The much bigger risk is around employment.
It sounds ludicrous to suggest this given the 300,000-plus full-time jobs added over the past year, but even that very strong job creation has left unemployment at 5.4 per cent, which is far from low.
And the reality is that a large contributor to job creation over the past five years has been the record residential building boom.
As building approvals rose more than 40 per cent from around 155,000 in calendar year 2012 to about 220,000 in financial year 2016-17, employment in building and construction services jumped almost 30 per cent to 1.07 million people.
This figure excludes engineering (i.e. resources and infrastructure) but does include those who work on commercial construction, which is now undergoing something of a boom itself in some cities.
With more than 240,000 more people now employed in construction than at the start of the residential building boom, there is a lot of scope for a dramatic rise in unemployment should falling home prices cause further residential development to stall.
If building activity and employment fell back to 2012 levels, those 240,000 surplus workers would increase the number of unemployed by about a third.
Assuming the labour force remained the same size, that would quickly push the unemployment rate to 7.2 per cent.
Wider fallout from construction job losses
That's exactly the kind of jobless rate that would start causing widespread defaults on mortgages, potentially turning a home price fall and development downturn into a property crash.
And these figures don't include potential job losses in the other sectors reliant on the property market, such as real estate services and banking.

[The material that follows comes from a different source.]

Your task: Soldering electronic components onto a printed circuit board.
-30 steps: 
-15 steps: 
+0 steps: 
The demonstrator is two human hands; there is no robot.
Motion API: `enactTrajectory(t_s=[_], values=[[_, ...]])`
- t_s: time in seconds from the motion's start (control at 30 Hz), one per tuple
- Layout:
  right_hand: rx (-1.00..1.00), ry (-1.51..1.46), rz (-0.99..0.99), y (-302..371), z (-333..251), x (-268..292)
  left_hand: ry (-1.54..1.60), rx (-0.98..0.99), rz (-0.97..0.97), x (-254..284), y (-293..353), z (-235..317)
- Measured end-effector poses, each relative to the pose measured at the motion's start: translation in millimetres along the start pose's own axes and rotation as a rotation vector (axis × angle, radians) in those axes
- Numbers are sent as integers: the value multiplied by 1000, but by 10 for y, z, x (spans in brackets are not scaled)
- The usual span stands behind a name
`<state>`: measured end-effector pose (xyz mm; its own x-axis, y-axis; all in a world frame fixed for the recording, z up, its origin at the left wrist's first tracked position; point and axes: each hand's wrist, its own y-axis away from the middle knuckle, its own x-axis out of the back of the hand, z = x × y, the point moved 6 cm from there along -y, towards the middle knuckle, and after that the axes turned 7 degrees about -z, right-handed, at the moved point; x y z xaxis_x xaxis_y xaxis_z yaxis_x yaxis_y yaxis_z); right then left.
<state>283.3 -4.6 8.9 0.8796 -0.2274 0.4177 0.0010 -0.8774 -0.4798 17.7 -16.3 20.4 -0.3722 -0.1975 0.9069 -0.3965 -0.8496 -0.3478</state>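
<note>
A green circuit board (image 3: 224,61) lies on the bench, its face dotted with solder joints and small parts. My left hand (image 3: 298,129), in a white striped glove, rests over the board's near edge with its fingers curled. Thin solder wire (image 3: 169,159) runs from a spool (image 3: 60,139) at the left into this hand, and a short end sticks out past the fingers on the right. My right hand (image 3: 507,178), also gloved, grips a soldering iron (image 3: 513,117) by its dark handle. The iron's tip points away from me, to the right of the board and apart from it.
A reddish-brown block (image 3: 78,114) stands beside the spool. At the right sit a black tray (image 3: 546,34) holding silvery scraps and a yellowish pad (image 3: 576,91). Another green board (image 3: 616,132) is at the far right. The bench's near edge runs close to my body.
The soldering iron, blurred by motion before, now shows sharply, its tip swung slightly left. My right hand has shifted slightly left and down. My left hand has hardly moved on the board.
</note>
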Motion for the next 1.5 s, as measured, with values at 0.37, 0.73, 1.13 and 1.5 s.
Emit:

They also don't include the inevitable job losses in retail, hospitality and other services sectors as the growing number of unemployed dramatically cut their household spending.
A saving grace for Australia is that many of these workers are temporary residents from overseas who may return home if they lose their job and can't find another.
Yet this is no saviour for the property market, retail or services, all of which have relied on very strong population growth for sales.
Does this all seem unrealistically gloomy?
Maybe it is, but it's exactly what happened in Ireland, Spain and, to a lesser extent, the US during the financial crisis.
We now have recent case studies highlighting how the collapse of an over-inflated property market can lead directly to a severe economic recession — in fact, research has shown a real estate collapse and associated financial crisis tend to lead to most of the worst recessions.
To be certain this will happen in Australia is misguided, but to be certain it won't is folly.